My Imaginary Friends genre: Hip-Gnosis

Santa Claus and God have a lot in common. Their existence is hard to prove yet everybody seemingly starts out believing. Both persist despite doubts to the contrary and they live on because their underlying messages of kindness and goodness remain timeless and true. However, they begin to diverge as judgments are made about people who no longer believe in God's existence. Little analysis is given to whether these non-believers keep his spirit and his message alive and pass it forward like they do with Santa Claus. It's an essential consideration, yet one all too often ignored.

My first notion of God was that he was the reason I had to wake up early on Sundays and go to church when I preferred to sleep. He was a nuisance who provided an obstacle to overcome. Over time, I figured out a number of ways to avoid going to mass. Obviously, God and I weren't on the best of terms.

We had many other encounters. Growing up on a farm brought us together as I sought to understand the random nature of life. My first vivid recollection is about a calf named Buttercup. Raising orphaned calves meant there were always health issues. It was a risky proposition. Buttercup was one of the unlucky ones. She was small and lovable but her gentle demeanor and lack of aggressiveness made her vulnerable.

She soon took ill and we struggled to save her life. I remember boiling the syringe and needles in order to sanitize them for her next shot. At the same time, I prayed for God to save Buttercup, but in the end she died. Others followed, but she was the first to capture my attention and affections and to facilitate my frequent conversations with God.

The most memorable was a baby pig named Matilda. The night she arrived, she had the misfortune of finding her way into a pen with much larger pigs where she was seriously injured. The vet was doubtful she would survive but I refused to accept that death was her fate. In a box in our basement, she remained recumbent for a number of days. All the while I prayed that she would live. I placed my St. Francis medal on Matilda while asking God's help. Her recovery was long, but she survived and I thanked God as we grew to be better friends.

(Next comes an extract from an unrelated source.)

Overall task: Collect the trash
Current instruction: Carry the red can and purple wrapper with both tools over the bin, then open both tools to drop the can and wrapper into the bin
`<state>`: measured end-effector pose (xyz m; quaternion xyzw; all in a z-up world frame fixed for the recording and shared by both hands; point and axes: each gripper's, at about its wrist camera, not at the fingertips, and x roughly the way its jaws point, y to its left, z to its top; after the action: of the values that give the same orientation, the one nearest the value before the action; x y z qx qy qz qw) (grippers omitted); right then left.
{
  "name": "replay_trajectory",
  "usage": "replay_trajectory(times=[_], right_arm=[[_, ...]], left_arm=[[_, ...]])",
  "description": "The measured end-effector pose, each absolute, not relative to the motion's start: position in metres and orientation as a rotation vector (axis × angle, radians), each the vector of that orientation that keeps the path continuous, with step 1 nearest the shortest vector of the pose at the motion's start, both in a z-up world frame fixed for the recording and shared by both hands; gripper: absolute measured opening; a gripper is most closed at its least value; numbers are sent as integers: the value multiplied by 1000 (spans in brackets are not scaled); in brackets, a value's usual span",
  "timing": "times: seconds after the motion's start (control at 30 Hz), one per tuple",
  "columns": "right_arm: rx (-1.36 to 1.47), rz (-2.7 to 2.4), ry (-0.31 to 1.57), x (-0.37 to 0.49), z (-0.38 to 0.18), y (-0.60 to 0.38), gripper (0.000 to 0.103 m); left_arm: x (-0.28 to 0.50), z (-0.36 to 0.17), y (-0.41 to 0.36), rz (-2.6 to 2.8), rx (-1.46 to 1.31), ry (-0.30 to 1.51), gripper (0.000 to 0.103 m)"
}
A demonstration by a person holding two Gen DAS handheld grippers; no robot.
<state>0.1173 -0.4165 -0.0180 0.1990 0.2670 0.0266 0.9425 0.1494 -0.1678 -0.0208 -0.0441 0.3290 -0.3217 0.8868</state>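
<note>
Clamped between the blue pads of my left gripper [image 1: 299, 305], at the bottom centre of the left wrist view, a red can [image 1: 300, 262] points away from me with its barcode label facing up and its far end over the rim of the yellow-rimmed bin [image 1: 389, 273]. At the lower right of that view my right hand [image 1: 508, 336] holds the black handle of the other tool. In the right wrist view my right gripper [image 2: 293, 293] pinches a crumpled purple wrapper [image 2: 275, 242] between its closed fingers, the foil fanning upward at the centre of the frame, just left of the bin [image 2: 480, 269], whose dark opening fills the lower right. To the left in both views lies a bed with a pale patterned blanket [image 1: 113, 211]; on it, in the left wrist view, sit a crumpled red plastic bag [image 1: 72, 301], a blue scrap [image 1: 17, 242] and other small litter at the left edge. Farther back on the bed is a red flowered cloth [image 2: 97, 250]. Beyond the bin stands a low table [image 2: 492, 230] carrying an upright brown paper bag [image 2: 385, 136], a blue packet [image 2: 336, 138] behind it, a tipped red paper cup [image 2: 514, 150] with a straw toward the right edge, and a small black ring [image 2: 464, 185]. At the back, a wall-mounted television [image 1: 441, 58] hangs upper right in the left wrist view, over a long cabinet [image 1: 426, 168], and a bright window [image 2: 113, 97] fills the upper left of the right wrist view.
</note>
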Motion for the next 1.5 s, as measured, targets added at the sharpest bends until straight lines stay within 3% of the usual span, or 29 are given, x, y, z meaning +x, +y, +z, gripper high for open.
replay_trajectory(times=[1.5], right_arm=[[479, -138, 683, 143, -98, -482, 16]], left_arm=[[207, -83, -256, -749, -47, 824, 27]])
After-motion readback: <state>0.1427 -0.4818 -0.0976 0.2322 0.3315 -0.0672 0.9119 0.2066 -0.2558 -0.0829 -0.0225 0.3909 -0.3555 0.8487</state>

It wasn't long before I realized I was gay. I wanted it to go away but it became a constant torment. Night after night I asked God to let me wake up a changed person. I wanted to be like everyone else. I proffered God many promises while hoping he would grant my wish but it didn't happen and our relationship waned. We still had conversations but they diminished as church teachings left me feeling increasingly disconnected from him. When we did speak, I often asked him to help others through difficulties. My own cause felt lost but I still hoped God would help those I loved.

As I grew older, my feelings towards God and, more directly, the church were defined by anger. Over time, I learned it was foolish and fruitless to be angry at God. His legacy, like Santa's, remained valuable regardless of his existence. My relationship with both need not be defined by or dependent upon others. I could still believe in the principles they represented and that I had integrated into my own values. Today's culture wars seemingly ignore these nuances. For many, values have become an all or nothing equation.

We've all had a relationship with God and Santa Claus. Mine were both meaningful. Belief doesn't necessarily portend goodness and doubt need not predict evil. Whether we created God or God created us is irrelevant. Beliefs are simply that...but actions are tangible and measurable. What I took from these relationships is what's important. Empathy for humanity is the origin of goodness and it's a choice we each make. Whatever we believe, whatever we are, goodness is measured the same. Treating others with dignity and respect is necessary regardless of belief. When we choose it, we pass it on. I learned that lesson from a couple exemplary old friends. Their legacies live on in every deliberate good deed.